In recent months, according to internal VA communications, Bay Pines has established multiple teams to prepare for the switch.

The teams have examined issues such as closing the hospital's books and adapting at least one major piece of software from CoreFLS to the old system.

The change will not happen overnight.

"Everyone should understand that we will not be able to implement an automated solution in the amount of time we have available," an internal VA memo said. "Rather, the interim solution will be the first step toward automating, in that it will help us define the processes and help make sure that we are all on the same page."

Another transition

Before July, Bay Pines had no backup plan in the event CoreFLS failed.

But hospital officials say the transition should not be overly complicated because staff already is familiar with the old system.

"What they've told me is that all of the preparations to do that, to go back to (the old system), have been working very well," Young said, "and they're satisfied that it is going to be a successful move."

Yancy Dorn, union chief at Bay Pines, welcomed the change in systems. He said CoreFLS had made people's jobs more difficult.

Dorn said VA management had left hospital staff in the dark on reversion plans.

CoreFLS was developed in an attempt to help bring the VA into compliance with federal regulations on how government agencies manage their budgets.

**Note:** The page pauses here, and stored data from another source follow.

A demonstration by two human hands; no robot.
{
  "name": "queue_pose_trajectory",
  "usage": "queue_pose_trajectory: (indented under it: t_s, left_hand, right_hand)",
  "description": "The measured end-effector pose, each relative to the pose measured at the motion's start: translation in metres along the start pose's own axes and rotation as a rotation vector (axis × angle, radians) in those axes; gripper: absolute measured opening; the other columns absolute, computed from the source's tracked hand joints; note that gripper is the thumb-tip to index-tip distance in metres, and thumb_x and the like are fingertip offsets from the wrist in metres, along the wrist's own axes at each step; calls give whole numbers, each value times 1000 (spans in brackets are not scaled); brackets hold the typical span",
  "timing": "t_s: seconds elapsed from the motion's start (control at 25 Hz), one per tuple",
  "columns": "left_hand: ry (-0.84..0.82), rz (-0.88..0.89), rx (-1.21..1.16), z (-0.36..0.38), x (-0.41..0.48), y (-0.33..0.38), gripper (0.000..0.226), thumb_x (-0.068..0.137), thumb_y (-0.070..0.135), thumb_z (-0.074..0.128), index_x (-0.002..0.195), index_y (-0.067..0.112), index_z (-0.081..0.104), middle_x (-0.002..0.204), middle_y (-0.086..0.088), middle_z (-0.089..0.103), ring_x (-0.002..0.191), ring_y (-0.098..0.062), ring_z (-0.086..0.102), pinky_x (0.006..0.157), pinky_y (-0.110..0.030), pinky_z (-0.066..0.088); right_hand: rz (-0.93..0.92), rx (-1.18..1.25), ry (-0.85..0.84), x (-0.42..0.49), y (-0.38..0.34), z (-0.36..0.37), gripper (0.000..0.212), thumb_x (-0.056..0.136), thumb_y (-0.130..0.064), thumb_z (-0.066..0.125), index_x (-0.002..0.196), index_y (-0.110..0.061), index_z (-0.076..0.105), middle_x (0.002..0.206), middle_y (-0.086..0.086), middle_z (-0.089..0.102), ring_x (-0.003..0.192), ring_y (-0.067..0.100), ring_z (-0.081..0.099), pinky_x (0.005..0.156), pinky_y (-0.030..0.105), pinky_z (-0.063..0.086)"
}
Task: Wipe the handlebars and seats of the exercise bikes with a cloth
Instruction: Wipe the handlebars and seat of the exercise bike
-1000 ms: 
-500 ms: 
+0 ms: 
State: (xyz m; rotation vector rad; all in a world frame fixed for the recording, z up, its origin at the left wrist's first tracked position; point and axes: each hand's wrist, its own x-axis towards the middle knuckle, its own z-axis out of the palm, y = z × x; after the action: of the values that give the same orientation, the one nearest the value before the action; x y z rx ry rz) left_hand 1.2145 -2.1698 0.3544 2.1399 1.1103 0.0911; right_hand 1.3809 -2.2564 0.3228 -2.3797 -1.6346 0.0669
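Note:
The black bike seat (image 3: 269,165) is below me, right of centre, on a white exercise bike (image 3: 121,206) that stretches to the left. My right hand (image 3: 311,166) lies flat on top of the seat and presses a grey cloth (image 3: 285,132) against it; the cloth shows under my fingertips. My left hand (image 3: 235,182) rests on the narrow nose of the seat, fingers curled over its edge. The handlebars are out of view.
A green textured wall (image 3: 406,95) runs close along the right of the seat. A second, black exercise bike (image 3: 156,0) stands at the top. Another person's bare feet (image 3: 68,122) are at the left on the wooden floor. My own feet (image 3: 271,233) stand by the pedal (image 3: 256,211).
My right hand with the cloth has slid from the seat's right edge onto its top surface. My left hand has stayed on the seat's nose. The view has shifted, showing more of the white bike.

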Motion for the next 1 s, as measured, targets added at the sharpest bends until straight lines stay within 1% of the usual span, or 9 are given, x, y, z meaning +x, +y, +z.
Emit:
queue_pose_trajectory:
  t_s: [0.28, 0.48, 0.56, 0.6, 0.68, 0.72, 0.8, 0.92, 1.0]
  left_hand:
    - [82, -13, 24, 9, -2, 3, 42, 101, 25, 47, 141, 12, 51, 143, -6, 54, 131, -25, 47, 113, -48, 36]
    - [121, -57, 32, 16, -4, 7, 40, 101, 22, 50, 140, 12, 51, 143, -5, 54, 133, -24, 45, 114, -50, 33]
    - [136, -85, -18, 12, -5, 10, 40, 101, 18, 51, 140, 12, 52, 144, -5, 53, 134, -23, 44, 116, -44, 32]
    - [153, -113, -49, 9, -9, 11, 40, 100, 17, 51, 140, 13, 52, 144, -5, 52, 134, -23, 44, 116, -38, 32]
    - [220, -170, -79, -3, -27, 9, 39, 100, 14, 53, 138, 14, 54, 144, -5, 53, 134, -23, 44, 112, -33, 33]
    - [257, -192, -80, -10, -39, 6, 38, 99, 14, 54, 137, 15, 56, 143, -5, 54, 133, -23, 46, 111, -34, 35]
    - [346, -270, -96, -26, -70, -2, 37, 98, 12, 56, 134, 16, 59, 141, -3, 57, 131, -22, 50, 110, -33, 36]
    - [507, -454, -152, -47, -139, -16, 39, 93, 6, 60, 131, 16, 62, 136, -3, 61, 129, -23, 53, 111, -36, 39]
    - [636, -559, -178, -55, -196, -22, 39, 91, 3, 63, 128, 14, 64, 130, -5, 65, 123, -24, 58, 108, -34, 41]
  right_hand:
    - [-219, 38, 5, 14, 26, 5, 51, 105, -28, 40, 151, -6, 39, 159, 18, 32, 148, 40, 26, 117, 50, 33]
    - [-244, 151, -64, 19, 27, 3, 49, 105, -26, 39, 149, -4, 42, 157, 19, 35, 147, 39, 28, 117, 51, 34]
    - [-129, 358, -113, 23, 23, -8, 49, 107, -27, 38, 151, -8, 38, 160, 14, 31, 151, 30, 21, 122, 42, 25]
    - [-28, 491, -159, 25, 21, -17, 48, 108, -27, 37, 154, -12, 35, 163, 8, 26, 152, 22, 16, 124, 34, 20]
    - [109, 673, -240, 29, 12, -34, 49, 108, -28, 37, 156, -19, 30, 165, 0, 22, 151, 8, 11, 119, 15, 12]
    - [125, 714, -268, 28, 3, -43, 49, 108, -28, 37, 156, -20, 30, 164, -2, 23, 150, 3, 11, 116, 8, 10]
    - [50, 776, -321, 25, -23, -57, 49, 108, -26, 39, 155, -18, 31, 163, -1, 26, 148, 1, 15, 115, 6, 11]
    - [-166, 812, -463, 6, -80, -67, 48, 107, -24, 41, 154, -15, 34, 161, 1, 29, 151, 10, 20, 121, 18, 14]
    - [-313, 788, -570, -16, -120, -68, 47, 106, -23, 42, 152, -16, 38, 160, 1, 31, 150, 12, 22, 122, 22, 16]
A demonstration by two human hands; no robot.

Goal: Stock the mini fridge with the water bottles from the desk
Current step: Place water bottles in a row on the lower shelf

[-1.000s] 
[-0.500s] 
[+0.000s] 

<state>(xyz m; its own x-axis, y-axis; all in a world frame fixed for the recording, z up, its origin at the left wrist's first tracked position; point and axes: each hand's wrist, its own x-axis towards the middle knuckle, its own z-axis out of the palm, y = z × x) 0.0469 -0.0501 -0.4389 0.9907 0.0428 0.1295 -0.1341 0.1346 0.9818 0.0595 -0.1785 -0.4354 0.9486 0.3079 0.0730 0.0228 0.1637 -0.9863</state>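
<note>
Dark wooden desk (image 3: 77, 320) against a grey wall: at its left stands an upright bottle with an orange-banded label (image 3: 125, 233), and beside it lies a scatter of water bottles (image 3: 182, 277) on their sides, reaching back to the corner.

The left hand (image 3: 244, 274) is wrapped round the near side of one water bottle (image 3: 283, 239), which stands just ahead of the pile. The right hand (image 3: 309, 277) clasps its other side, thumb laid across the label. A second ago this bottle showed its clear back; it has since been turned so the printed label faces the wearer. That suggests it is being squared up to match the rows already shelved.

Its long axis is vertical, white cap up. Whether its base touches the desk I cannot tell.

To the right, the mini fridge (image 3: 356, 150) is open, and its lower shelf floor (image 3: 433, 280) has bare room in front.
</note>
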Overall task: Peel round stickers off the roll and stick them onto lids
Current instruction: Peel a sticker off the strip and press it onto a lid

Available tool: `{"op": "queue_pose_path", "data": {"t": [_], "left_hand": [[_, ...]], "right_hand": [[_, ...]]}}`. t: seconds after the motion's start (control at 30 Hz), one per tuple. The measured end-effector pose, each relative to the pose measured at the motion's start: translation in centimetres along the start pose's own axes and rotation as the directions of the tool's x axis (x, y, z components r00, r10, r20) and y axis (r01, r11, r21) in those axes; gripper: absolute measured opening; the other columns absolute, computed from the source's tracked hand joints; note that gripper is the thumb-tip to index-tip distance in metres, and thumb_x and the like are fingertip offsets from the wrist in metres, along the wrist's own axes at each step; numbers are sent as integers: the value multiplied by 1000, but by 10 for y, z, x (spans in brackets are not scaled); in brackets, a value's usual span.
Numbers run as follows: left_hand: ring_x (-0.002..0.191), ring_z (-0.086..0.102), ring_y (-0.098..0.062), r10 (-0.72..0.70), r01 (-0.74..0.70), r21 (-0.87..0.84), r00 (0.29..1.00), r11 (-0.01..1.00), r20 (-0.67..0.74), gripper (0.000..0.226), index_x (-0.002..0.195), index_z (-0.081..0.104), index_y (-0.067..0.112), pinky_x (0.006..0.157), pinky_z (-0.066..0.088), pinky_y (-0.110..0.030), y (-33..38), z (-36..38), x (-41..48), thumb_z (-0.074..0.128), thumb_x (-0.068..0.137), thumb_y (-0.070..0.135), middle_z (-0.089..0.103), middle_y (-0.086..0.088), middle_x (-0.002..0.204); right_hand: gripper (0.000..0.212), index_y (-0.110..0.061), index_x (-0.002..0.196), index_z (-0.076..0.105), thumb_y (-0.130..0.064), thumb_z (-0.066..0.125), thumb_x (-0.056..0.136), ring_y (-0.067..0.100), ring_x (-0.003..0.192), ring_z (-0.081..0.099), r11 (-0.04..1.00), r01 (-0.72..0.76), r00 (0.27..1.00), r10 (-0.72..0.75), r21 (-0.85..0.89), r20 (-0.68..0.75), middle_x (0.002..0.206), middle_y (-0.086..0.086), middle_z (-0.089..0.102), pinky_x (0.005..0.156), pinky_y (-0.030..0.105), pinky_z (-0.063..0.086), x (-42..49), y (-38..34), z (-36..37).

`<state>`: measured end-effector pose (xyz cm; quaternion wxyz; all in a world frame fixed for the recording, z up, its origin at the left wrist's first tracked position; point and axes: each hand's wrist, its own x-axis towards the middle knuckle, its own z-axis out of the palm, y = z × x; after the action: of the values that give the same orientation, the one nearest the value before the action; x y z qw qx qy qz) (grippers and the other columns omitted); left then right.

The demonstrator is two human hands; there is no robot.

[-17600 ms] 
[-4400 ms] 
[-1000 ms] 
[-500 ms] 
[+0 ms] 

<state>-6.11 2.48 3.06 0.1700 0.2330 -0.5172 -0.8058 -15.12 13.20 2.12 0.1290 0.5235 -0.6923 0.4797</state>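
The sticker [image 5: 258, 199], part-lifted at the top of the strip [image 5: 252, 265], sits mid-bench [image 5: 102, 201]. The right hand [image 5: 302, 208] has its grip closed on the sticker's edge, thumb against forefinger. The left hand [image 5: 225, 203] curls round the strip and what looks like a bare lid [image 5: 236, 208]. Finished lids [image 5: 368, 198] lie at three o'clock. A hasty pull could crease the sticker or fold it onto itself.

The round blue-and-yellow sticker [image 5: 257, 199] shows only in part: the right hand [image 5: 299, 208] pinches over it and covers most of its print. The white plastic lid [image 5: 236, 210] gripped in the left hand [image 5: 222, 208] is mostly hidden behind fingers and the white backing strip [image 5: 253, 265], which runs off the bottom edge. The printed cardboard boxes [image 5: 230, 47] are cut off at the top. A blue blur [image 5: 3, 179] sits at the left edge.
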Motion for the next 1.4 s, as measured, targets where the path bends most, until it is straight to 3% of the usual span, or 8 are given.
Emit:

At the VA, the system was designed to track finances, payments to vendors and inventories. The VA installed the pilot at Bay Pines last Oct. 6, despite repeated warnings by federal investigators and hospital staff that it was not ready because of multiple software kinks.

The Carnegie assessment said CoreFLS could serve "as an exemplary case study in how not to do technology transition."

Congress alloted $472-million for CoreFLS. As of August, the VA had spent $278-million.

Two months ago, VA officials acknowledged that the agency technically was in violation of federal law by not having a working computer system to keep better track of its finances. Officials said they were working to resolve the problem.